3

I have a data list structure looking like this:

[('a', 1),('a', 2),('b', 0),('b', 1),('c', 0)]

I’m trying to combine the second value of tuple if the first item is same. (And remove the duplicate)

End result should be:

[('a', 3),('b', 1),('c', 0)]

My approach is to create a second empty list and check if first element exist in list, if not then append. Otherwise loop through second list and add value of [1] item in iteration from first list to [1] item in second list. I am unable to get my concept working. If anyone has a more efficient solution I am also open to suggestion.

secondList = []
for item in firstList:
    if (secondList.count(item[0]]):
      secondList.append(item)
    else:
      for item_j in secondList:
        if (item_j[0] == item[0]):
          item_j[1] = item_j[1]+item[1]
Asocia
  • 5,935
  • 2
  • 21
  • 46

5 Answers5

5

You can use itertools.groupby. First group them by the 0th index then for each group sum the values at the 1st index:

from itertools import groupby
from operator import itemgetter
data = [("a", 1),("a", 2),("b", 0),("b", 1),("c", 0)]

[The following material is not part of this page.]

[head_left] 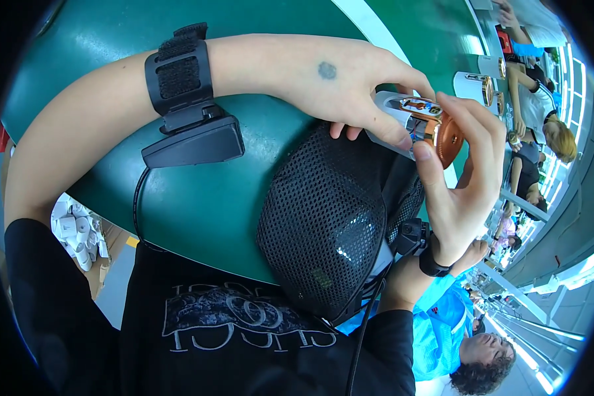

result = [(k, sum(item[1] for item in g)) for k, g in groupby(data, key=itemgetter(0))]
print(result)

Output:

[('a', 3), ('b', 1), ('c', 0)]

P.S.: Note that this wouldn't work as you expected if your list wasn't already sorted on the 0th index as said in the documentation:

Generally, the iterable needs to already be sorted on the same key function.

Asocia
  • 5,935
  • 2
  • 21
  • 46
2

You can use a dictionary to get the desired result without importing any extra module:

lst = [('a', 1),('a', 2),('b', 0),('b', 1),('c', 0)]

Dict = {}

for tup in lst:

    first=tup[0]
    second=tup[1]
    if first not in Dict:
        Dict[first]=0
    Dict[first]+=second

secondList = []

for key in Dict.keys():
    secondList.append((key,Dict[key]))

print(secondList)
ksohan
  • 1,165
  • 2
  • 9
  • 23
1

This seems like a pretty good case for a dictionary. With lists, you have to search through the list to find the item you're referring to, O(n). With dictionaries, the search time is O(1).

tuple_dict = {}
for item in firstList:
  key,value = item
  if key in tuple_dict:
    tuple_dict[key]+=value
  else:
    tuple_dict[key]=value

Then you can convert it back to your tuple list if you want

tuple_list = []
for key,value in tuple_dict.items():
  tuple_list.append((key,value))
Ted Brownlow
  • 1,103
  • 9
  • 15
1

The existing answers are good, here's yet another way you could do it using a defaultdict:

from collections import defaultdict

def sum_tuples(tuples):
    result = defaultdict(int)
    for i in tuples:
        result[i[0]] += i[1]
    return [(k, result[k]) for k in result.keys()]
crumb
  • 76
  • 1
  • 6
1

import pandas as pd

data = [("a", 1),("a", 2),("b", 0),("b", 1),("c", 0)]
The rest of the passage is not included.